As I begin to write this post, I’m trying to think of the right words to express exactly how excited I am about the topic at hand, and how incredibly important it is. Today we’ll be exploring the idea of toddlers as scientists, an idea that has only recently been studied in depth.

When you think about it, it’s actually an easy concept to understand, isn’t it? Children are naturally curious--they want to learn everything they can about the world around them. They do this by poking, pushing, sniffing, tasting, dropping, shaking, throwing, and touching everything in sight. Through this exploration, children are investigating how things work.

Science can be thought of in many different ways. Some people see science as the learning of facts, the study of scientific discoveries, diagrams, models, and teacher focused instruction. On the contrary, as educators, we know science to be much more about the process of discovery, the construction of our understanding of how things move, what they’re made of, and how it all relates. These discoveries build our basis of understanding the natural world, and they begin at birth (Trundle, 2009).

When your child attends LEAP, they are exposed to a highly stimulating environment, one that encourages unstructured play and hands-on investigation. At the sensory bin, when your child pours water from one bucket to another, he explores the concepts of space, water flow, cause and effect. He learns…

  • What happens when I tip the bucket that is filled with water?

  • Does a big bucket hold more water than a small bucket?

  • How is using a bucket with holes different than one without holes?

  • What happens when I cover the holes with my fingers?

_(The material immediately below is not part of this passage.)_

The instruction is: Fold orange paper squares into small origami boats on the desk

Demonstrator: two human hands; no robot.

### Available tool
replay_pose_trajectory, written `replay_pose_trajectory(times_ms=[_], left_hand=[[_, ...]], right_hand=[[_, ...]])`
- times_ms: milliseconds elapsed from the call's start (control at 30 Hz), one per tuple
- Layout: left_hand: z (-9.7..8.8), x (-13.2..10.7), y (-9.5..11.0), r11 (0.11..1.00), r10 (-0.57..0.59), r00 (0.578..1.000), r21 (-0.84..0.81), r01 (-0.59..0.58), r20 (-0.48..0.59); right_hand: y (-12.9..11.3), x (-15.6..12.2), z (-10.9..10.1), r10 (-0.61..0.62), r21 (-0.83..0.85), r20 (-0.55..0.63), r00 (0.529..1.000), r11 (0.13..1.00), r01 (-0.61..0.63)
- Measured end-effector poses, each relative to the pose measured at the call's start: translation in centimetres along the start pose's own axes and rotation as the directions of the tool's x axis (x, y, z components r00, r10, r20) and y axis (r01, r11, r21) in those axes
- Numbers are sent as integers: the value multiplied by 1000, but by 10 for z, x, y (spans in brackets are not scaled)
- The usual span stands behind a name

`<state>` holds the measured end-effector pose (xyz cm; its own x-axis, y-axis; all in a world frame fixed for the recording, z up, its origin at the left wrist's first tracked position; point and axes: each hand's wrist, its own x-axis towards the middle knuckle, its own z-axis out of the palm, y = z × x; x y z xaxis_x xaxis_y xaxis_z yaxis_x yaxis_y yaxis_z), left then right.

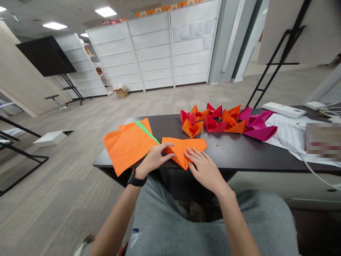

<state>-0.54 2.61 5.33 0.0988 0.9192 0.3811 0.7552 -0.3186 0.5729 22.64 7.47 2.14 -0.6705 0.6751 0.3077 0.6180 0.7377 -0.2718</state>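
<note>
Presently, left hand (157, 156): thumb and forefinger are standing apart, touching the paper (181, 145) without clear pinch.
Right hand (205, 168): loosely open fingers are lying on it, gripping nothing visibly.
Paper: lying folded at the desk's (255, 156) near edge; uneven pressing could be skewing its creases.
Hidden: fingers are covering some folds; underneath, I cannot tell.

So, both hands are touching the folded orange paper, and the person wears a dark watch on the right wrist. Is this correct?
Not quite: the head view shows the dark watch on the wrist of the left hand, not the right. Both hands, including the right hand, are indeed touching the folded orange paper.
</note>
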Motion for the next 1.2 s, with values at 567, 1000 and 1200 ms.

As your daughter gets messy in the mud and sticks her hands in bowls of paint, she explores textures, color, patterns, and gets to have a blast while getting dirty.

We emphasize choice at LEAP and allow mixing and matching across stations because we know this is where the real discoveries happen. Children experiment with what works and what doesn’t. They wonder…

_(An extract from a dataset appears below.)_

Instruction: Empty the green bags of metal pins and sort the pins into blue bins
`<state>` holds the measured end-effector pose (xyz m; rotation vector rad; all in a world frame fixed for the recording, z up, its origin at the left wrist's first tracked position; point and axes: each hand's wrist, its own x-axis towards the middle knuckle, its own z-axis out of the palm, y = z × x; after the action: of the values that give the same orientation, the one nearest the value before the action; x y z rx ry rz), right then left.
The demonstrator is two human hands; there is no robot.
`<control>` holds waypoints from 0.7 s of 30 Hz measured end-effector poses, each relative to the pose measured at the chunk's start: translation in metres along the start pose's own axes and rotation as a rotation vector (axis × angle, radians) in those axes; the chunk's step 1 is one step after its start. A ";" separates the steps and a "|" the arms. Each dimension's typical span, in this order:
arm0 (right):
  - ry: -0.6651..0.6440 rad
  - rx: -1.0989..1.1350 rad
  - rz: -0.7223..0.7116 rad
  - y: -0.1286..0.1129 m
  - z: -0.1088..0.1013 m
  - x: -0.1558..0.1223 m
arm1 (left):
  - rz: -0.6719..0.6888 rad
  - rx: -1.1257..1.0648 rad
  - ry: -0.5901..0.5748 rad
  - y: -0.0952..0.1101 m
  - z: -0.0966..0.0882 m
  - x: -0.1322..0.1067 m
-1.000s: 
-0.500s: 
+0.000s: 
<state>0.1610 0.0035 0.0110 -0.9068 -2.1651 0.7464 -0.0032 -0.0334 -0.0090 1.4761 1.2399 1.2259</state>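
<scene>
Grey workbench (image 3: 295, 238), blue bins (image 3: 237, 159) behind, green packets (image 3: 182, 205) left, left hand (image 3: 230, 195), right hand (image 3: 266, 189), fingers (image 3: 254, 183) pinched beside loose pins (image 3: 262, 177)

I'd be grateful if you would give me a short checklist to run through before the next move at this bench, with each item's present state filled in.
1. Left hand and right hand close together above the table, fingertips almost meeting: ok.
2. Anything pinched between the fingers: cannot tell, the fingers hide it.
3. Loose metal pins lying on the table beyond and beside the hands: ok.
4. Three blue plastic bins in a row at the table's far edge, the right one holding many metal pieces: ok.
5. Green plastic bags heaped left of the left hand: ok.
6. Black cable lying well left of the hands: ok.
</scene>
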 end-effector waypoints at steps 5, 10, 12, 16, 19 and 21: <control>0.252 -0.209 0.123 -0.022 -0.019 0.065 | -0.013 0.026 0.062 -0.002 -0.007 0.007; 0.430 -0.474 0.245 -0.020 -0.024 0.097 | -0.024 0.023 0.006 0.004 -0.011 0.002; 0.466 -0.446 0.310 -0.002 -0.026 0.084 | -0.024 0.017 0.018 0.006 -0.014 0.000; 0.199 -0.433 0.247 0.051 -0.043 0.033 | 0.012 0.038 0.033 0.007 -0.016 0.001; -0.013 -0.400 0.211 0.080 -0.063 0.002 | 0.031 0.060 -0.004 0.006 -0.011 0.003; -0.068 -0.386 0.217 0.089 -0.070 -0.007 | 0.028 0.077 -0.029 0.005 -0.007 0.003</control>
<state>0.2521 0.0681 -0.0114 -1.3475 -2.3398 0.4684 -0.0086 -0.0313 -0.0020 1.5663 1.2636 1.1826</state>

  • What will a solid block look like on the light table?

  • Do leaves and feather look different when I hold them up in front of the light?

  • What if I stack things on top of each other?

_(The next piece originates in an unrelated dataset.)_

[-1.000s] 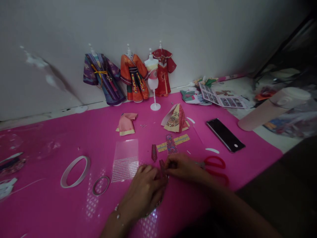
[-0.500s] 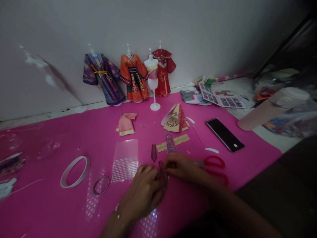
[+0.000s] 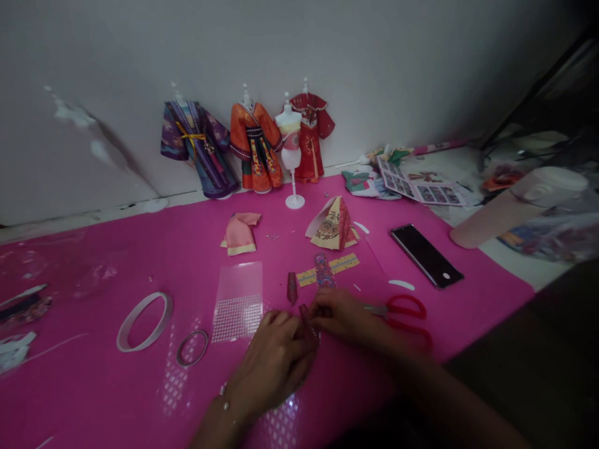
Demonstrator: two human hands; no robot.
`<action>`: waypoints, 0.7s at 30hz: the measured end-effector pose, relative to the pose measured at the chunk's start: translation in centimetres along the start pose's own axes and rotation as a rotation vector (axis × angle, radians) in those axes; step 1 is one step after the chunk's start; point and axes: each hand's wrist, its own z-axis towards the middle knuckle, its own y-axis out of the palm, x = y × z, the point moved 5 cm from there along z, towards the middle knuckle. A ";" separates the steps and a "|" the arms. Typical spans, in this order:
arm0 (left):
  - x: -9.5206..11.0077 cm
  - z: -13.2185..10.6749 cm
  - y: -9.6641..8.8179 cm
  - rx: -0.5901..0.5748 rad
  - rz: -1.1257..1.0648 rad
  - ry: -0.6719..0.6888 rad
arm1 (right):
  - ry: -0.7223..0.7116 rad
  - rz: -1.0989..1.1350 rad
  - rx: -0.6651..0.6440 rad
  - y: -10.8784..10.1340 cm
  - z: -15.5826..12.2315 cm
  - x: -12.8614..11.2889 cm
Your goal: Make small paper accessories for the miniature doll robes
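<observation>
Both my hands meet low on the pink mat (image 3: 116, 249). My left hand (image 3: 274, 362) and my right hand (image 3: 344, 315) pinch a small dark red patterned paper piece (image 3: 306, 317) between their fingertips, pressing it on the mat. Just beyond lie another small red folded piece (image 3: 292, 288) and a yellow strip crossed by a patterned strip (image 3: 327, 269). Red scissors (image 3: 402, 312) lie right beside my right hand. A clear dotted sticker sheet (image 3: 238, 301) lies left of my left hand.
Three paper robes, purple (image 3: 199, 148), orange (image 3: 255, 146) and red (image 3: 311, 134), stand along the wall with a white mannequin (image 3: 292, 156). A pink folded garment (image 3: 240, 233), a cream folded skirt (image 3: 333, 226), a phone (image 3: 425, 254), two tape rings (image 3: 144, 313), an instruction sheet (image 3: 421, 186) and a pink cup (image 3: 519, 202) lie around.
None beyond a slight shift of the camera; both hands stay pinched on the small red piece in the same spot.
</observation>
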 end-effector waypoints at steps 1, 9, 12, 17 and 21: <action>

All of these questions happen internally at this age, and teach children about light, dark, shadows, and shapes.

Each station brings a new topic to explore, new objects to manipulate, and exciting discoveries to be made. These discoveries are critical in establishing a foundation for understanding future scientific concepts, they impact a child’s ability to problem solve, and positively influence literacy and math skills (Duschl, Schweingruber & Shouse, 2007). This process of scientific discovery takes time, and requires repeated exposure to the same materials and frequent opportunities for learning. Children can revisit the same activity, such as building, week to week, and deepen their understanding each time.

Exposing children to various materials and allowing time for unstructured play is critical to early science literacy.  As parents and educators, our role is a simple but important one. Provide opportunities for your child to engage with the natural world and engage with them. By making verbal observations of their actions and yours, you are expanding their knowledge of the world around them as well as their vocabulary. Have fun with it! Laugh and get messy. Try new things together. Let them choose and watch as they investigate and experiment. Enjoy it!

Thank you all for allowing us to be a part of such an important and incredible time in your child’s life and for playing in the dirt and getting covered in paint with us, we love every moment of it!  After all, it’s all in the name of science!

-Emily Van Laan 


Duschl, Richard A.; Schweingruber, Heidi A.; & Shouse, Andrew W. (2007). Taking science to school: Learning and teaching science in grades K-8. Washington, DC: National Academies Press.

Trundle, Dr. Kathy Cabe. (2009). Best practices in science education: Teaching science during the early childhood years. National Geographic Hampton-Brown.